### Instructions for the task
Restate every line of the data word for word, except for the images.

### Stored data
BEGIN

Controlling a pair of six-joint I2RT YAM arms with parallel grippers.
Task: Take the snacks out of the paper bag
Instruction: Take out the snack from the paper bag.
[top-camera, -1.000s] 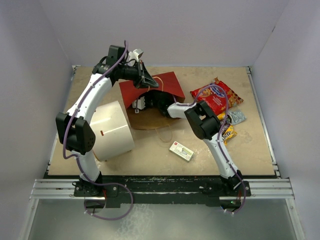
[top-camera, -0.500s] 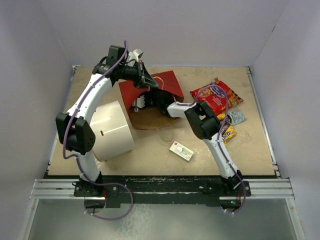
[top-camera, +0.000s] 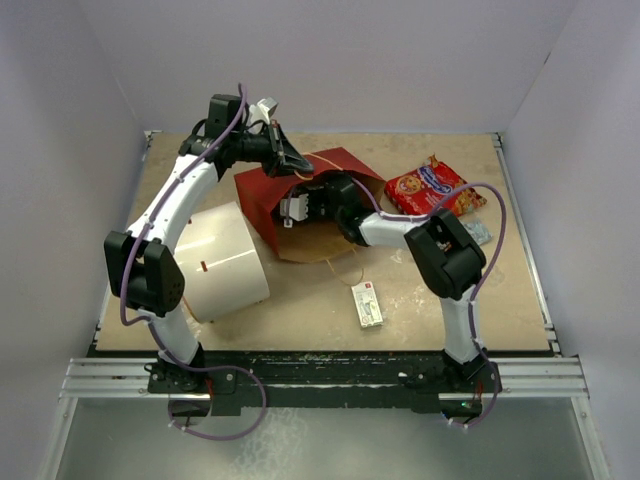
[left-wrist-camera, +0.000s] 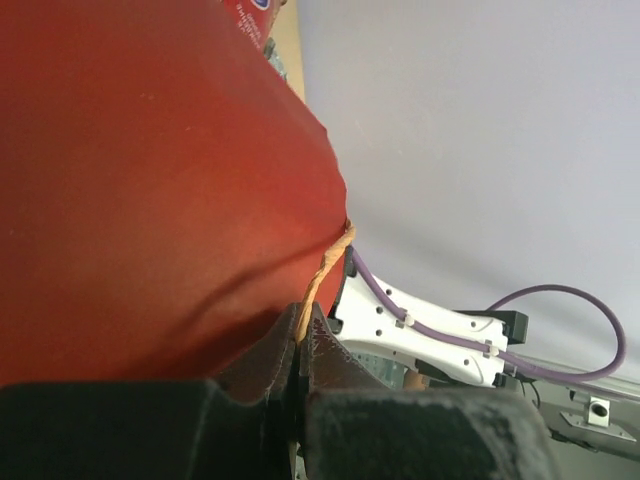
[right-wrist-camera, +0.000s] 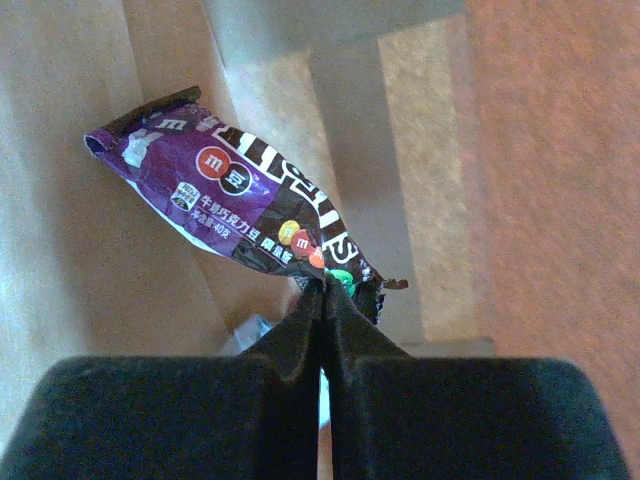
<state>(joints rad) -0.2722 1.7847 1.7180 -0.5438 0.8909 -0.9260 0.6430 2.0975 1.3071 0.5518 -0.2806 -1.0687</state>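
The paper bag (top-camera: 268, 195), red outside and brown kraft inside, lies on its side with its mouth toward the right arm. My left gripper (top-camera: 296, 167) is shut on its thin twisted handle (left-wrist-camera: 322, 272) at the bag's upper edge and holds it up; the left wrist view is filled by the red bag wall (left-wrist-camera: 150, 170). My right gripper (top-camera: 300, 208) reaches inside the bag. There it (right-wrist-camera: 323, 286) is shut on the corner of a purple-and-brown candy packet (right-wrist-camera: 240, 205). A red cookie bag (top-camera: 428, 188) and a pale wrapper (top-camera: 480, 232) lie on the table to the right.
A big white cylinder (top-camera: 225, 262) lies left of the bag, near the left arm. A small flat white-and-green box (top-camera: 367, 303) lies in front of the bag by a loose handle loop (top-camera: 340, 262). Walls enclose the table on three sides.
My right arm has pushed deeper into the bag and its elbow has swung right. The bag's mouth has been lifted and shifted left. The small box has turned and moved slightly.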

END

### Solution
Controlling a pair of six-joint I2RT YAM arms with parallel grippers.
Task: Take the snacks out of the paper bag
Instruction: Take out the snack from the paper bag.
[top-camera, -1.000s] 
[top-camera, -0.500s] 
[top-camera, +0.000s] 
[left-wrist-camera, +0.000s] 
[right-wrist-camera, +0.000s] 
<state>(joints rad) -0.2722 1.7847 1.7180 -0.5438 0.8909 -0.9260 0.6430 2.0975 1.3071 0.5518 -0.2806 -1.0687</state>
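The paper bag (top-camera: 268, 195), red outside and brown kraft inside, lies on its side with its mouth toward the right arm. My left gripper (top-camera: 296, 167) is shut on its thin twisted handle (left-wrist-camera: 322, 272) at the bag's upper edge and holds it up; the left wrist view is filled by the red bag wall (left-wrist-camera: 150, 170). My right gripper (top-camera: 300, 208) reaches inside the bag. There it (right-wrist-camera: 323, 286) is shut on the corner of a purple-and-brown candy packet (right-wrist-camera: 240, 205). A red cookie bag (top-camera: 428, 188) and a pale wrapper (top-camera: 480, 232) lie on the table to the right.
A big white cylinder (top-camera: 225, 262) lies left of the bag, near the left arm. A small flat white-and-green box (top-camera: 367, 303) lies in front of the bag by a loose handle loop (top-camera: 340, 262). Walls enclose the table on three sides.
My right arm has pushed deeper into the bag and its elbow has swung right. The bag's mouth has been lifted and shifted left. The small box has turned and moved slightly.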

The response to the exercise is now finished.